Unethical Popularity: The Underground Economics of Buying Followers on Twitter’s Black Market
Most of us who spend a lot of time on Twitter know just how difficult it can be to earn and keep a follower. It’s a delicate balance of dispersing engaging, thoughtful tweets without flooding peoples’ timelines with your agenda. Yet, somehow, there are many Twitter users who have enormous followings even though most of their timelines consist of things like cheesy quotes, bad (really bad) photos and blog posts, and the ever-annoying stream of shout-outs.
So what is it about these Twitter mega stars — and I’m not referring to celebrities, athletes, TV personalities, or well-known chefs — that enables them to pull in a massive amount of followers? How exactly are they earning and engaging 50,000-100,000+ people without the clout that goes along with being in the public eye? Well, they’re most likely not gaining followers like you and I do. Many are participating in the underground Twitter economy — a.k.a. the Twitter black market.
Security firm Barracuda Labs went incognito to find out just what goes down on the Twitter follower black market, and the results were quite astounding. Apparently, buying followers is about as easy and time consuming as purchasing a new t-shirt. Currently, there are 20 sellers on eBay and 58 websites selling fake Twitter followers at a bargain price of approximately $18.00 per thousand.

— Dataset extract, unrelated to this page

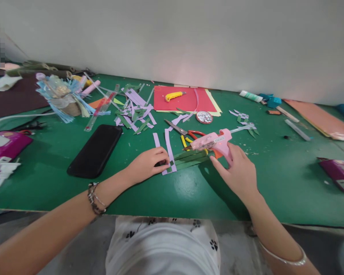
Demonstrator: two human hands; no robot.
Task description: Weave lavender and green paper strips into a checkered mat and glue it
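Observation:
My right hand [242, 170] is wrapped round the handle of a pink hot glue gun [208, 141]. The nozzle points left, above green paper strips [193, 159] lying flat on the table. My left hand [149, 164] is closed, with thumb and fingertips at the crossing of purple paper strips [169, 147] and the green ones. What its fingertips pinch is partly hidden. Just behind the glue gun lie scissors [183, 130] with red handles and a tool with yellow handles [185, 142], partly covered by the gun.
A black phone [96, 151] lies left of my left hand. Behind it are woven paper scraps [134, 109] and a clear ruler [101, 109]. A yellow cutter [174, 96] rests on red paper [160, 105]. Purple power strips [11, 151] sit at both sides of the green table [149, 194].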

The deal is so good that politicians are even getting in on it. Barracuda Labs discovered a peculiar spike in Mitt Romney’s following, which is currently well over 800,000 followers. In just one day it shot up by 17 percent, a number that’s impossible to generate ethically being that Twitter (claims) that most accounts are only allowed to follow a maximum of 2,000 people total.

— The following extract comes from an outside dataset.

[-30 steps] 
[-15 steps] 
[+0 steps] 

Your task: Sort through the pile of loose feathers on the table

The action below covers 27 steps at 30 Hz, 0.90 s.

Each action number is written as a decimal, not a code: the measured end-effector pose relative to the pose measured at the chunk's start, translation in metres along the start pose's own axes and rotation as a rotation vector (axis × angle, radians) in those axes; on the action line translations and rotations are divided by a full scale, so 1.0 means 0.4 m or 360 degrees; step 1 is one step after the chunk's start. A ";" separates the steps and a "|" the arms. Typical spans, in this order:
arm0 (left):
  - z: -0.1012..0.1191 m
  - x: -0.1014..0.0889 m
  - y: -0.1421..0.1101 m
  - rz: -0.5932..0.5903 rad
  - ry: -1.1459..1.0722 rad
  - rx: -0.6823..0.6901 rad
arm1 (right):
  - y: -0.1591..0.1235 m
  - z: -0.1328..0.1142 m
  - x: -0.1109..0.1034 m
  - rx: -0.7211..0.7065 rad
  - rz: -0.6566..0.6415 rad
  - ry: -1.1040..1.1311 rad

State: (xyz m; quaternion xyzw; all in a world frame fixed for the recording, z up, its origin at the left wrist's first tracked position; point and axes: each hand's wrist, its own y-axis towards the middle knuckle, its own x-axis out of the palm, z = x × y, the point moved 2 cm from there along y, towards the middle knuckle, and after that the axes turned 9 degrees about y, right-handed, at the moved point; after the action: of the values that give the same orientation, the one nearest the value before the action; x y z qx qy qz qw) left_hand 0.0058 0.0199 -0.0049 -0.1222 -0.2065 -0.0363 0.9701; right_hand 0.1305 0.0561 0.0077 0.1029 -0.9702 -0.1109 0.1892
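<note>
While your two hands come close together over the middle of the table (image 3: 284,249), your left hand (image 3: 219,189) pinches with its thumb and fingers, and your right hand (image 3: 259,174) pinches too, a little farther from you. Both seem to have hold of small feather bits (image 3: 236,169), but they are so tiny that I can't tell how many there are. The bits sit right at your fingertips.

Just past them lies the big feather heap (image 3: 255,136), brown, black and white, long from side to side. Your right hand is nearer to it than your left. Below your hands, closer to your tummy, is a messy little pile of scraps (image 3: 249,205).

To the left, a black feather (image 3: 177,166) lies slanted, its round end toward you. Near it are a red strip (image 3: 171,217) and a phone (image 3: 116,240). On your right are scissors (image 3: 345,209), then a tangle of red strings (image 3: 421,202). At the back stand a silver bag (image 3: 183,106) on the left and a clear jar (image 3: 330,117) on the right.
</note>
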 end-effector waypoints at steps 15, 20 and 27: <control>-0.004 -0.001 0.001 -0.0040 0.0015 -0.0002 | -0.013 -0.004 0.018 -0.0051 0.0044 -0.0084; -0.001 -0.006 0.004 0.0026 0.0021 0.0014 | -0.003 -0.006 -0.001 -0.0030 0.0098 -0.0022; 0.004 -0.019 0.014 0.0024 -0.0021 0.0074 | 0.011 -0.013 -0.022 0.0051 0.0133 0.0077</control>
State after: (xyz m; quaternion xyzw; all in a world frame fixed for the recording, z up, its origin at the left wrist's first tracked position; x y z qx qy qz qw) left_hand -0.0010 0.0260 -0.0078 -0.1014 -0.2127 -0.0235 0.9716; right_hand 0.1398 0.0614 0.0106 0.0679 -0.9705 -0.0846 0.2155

There’s no question that having a large following on Twitter provides many perks beyond the obvious clout that it brings. Many public relations, marketing and advertising firms will request Twitter followings from potential clients to calculate the kind of influence these people have. This puts the people and companies that are willing to pay for fake Twitter and Facebook followers/subscribers way ahead of people who play by the rules.
At Culture-ist, we’ve had a hunch about the workings of the underground economy of Twitter and Facebook for quite some time. We also are aware of the myriad games that companies and blogs play to boost their numbers, but we choose to be ethical because we believe the only true way to draw in and KEEP readers is by producing stellar content and by making it clear to our audience that we would never be dishonest with them.
So kudos to Barracuda Labs for bringing this issue into the public eye — we hope it will force Twitter and other social media platforms to crack down on people and companies who think that shortcuts are the way to gain success, and give those of us who simply work hard to earn it a fighting chance to do so.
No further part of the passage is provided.